New Method to Rapidly Analyze Viral Vaccines With Laser Force Cytology

In a new study, scientists and bioengineers discuss how researchers may soon have the ability to rapidly analyze viral vaccines, which would speed development, production and ensure the vaccine’s effectiveness.

Current techniques for measuring viral infectivity are generally slow, labor-intensive and difficult to standardize, which often creates a bottleneck in the development process.

The measurement of infectious virus concentration is critical for vaccine safety and efficacy and is used throughout R&D, biomanufacturing, release testing, and clinical trials.

Many existing systems for viral quantification rely on fluorescently tagged antibodies (labels), that for new viruses could require many months to a year or more to develop and test thoroughly.

In this study, the authors demonstrate two scenarios for improved detection of viral infection of vesicular stomatitis virus (VSV) in a mammalian cell line.

VSV is commonly used for vaccine production including several candidate vaccines against emerging infectious diseases such as the Ebola, Lassa, and Nipah viruses.

The first is for cells that are already infected with VSV during an ongoing bioprocess that can be analyzed immediately using Radiance (5-10 min instrumental process and analysis time) representing a 400 to 800-fold reduction in the time required to obtain an answer (72 hours in the conventional end-point dilution process).

This capability is truly game-changing as Radiance offers researchers real-time monitoring of viral infectivity, something which currently is not possible using standard techniques. This allows near real-time process control and monitoring.

In the 2nd scenario, rapid viral infectivity determination for crude or purified virus solutions, where samples of the preparation can be taken, applied to suspension or adherent cells and then incubated for a 3-7X shorter period (depending on the virus and cells used) before automated analysis using Radiance.

The authors showed how VSV infectivity measurements based upon LFC and Radiance were more sensitive and yielded results in 16 hours versus the 72 hours required using conventional method, endpoint dilution. 

In addition to the shorter incubation period, the results do not rely on operator interpretation and require less labor, further reducing costs.

LumaCyte's Radiance™ instrument is a label-free automated high content cell analyzer and sorter that measures the optical force, size, shape, deformability, and captures images of single cells.

By measuring intrinsic biophysical and biochemical properties of single cells, cellular changes due to viral infection can be rapidly, repeatedly, and objectively quantitated.
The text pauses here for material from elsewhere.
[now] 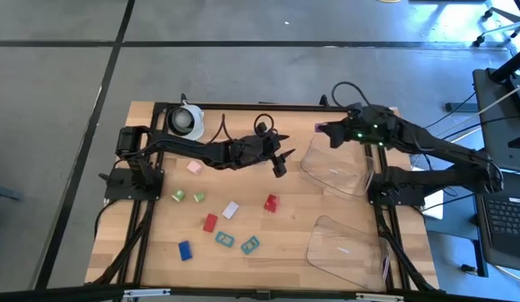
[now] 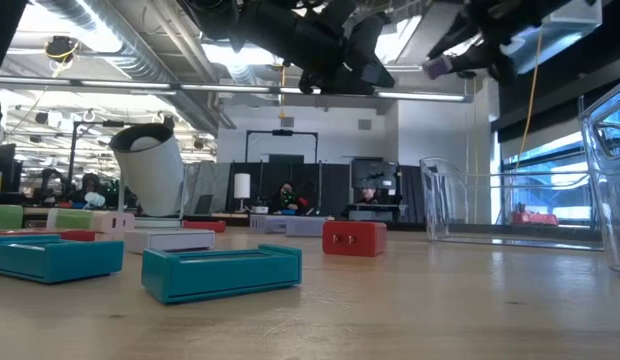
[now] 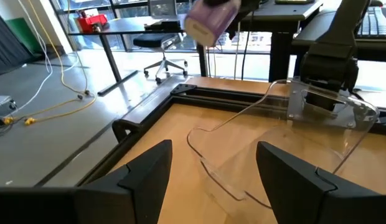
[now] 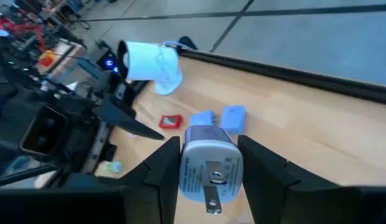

LFC is very sensitive to agents that perturb cellular structures or change biochemical composition.

High-quality, viral infectivity measurements can be made in a fraction of the time, labor, and cost of traditional assays such as plaque or endpoint dilution or in near real-time throughout the infection process.

"Rapid Quantification of Vesicular Stomatitis Virus in Vero cells using Laser Force Cytology", Colin G. Heberta, Nicole DiNardob, Zachary L. Evansa, Sean J. Harta, and Anna-Barbara Hachmannb.

This study appears in Vaccine, Volume 36, Issue 41 (2018), Published by Elsevier.